Abstract
Adults rate averaged faces with feature shapes, sizes, and locations approximating the population mean as more attractive than most individual faces (e.g., Langlois & Rogmann, 1990). We are examining developmental changes in the influence of averageness on judgments of attractiveness by showing adults and children pairs of individual faces, in which one face was transformed 50% towards average, while the other face was transformed 50% away from average. In separate blocks of 16 trials, participants judged pairs of adult female faces, pairs of girls' faces, and pairs of boys' faces, and selected which face in each pair they found more attractive. Before testing, faces were made symmetrical and were rated as looking natural by adult judges (M score out of 5= 3 for all three face sets).

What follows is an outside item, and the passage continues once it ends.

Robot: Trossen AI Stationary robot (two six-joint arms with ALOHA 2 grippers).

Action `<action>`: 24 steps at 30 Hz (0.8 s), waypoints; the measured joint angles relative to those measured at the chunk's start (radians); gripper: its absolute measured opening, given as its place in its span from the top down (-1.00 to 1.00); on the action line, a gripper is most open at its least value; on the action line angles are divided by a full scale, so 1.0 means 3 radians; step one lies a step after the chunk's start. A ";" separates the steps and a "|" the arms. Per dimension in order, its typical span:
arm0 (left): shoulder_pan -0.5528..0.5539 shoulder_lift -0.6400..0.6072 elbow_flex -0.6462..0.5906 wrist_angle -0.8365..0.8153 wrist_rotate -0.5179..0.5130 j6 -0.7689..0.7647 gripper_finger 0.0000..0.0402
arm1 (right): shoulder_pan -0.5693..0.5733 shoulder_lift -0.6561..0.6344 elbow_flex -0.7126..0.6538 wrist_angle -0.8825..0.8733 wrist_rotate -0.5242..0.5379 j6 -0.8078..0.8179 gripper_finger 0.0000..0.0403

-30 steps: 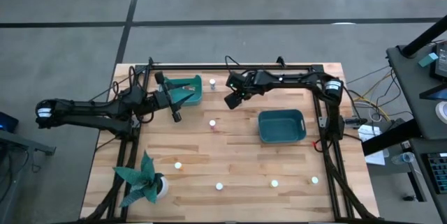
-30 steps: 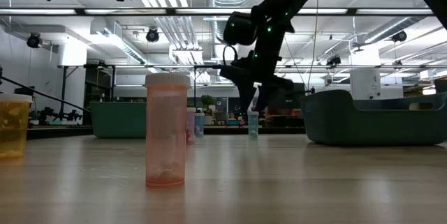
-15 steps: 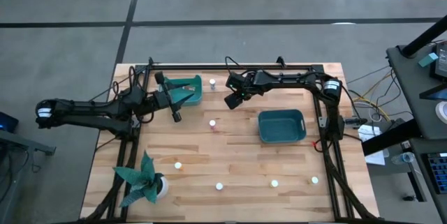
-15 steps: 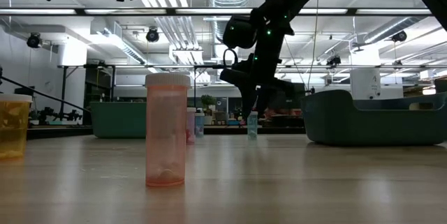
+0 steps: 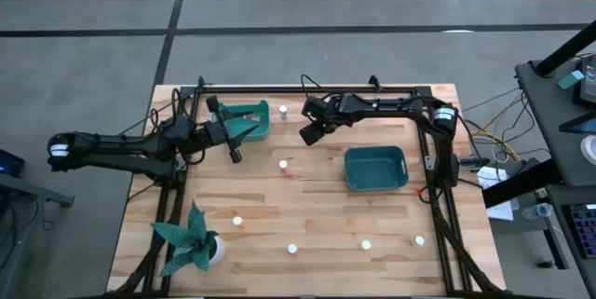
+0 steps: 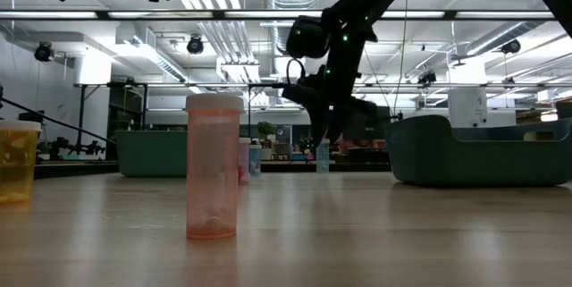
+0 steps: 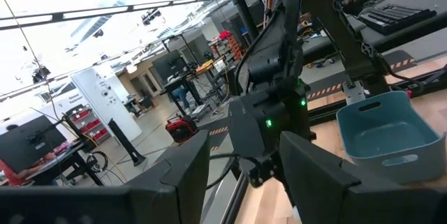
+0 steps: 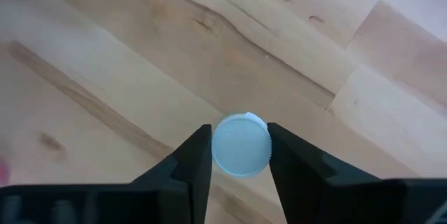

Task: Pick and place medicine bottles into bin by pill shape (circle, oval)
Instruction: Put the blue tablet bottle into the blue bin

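My right gripper (image 8: pixel 240 155) hangs over the far middle of the table (image 5: pixel 310 134), fingers slanting down, shut on a small medicine bottle (image 6: pixel 322 156) with a white cap. Other white-capped bottles stand upright on their bases: one by the left teal bin (image 5: pixel 282 110), one mid-table (image 5: pixel 284 163), several along the near edge (image 5: pixel 291 248). My left gripper (image 7: pixel 241 175) waits open at the left teal bin (image 5: pixel 251 122), holding nothing. My right gripper pinches the round white cap (image 8: pixel 241 144) at the top of the bottle between its two fingers, one on each side. The fingers come from above, slanting down. The bottle stays upright under them; whether its base still rests on the wood is not plain.
A second teal bin (image 5: pixel 375 169) sits at the right of the table. A teal paper plant in a white pot (image 5: pixel 193 243) stands at the near left corner. In the low view a pink bottle (image 6: pixel 213 166) and an orange one (image 6: pixel 13 162) stand close to the camera.
My right gripper has stayed in place and shut its fingers onto the bottle's cap. The bottle has stayed upright at the same spot.
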 joint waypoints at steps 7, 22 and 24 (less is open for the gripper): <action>0.0000 0.0000 0.0000 0.0002 0.0000 -0.0001 0.20 | 0.0146 -0.0349 0.0000 -0.0131 0.0003 -0.0004 0.45; 0.0000 0.0000 0.0000 0.0003 0.0001 -0.0002 0.20 | 0.0884 -0.1060 0.0000 -0.0948 0.0090 0.0529 0.44; 0.0000 0.0000 0.0000 0.0003 0.0001 -0.0003 0.20 | 0.0970 -0.1122 0.0000 -0.1130 0.0141 0.0623 0.44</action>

Adults (n = 36) rated the more average faces as more attractive than the less average faces for all three types of faces (M choice of more average > .92 for women's, girls', and boys' faces; all ps < .001).
Five-year-olds (n = 36) rated the more average faces as more attractive than the less average corresponding faces (all ps < .001). The strength of child preferences, however, was significantly weaker than that of adults (M choice of more average > .74; main effect of age, p < .001). Results will be compared to those from ongoing tests of older children.
The results indicate that the influence of averageness increases between age 5 and adulthood. The changes may reflect the refinement of an average face prototype as the child is exposed to more faces, increased sensitivity to configural and subtle featural cues in the faces experienced, and/or the greater salience of attractiveness after puberty.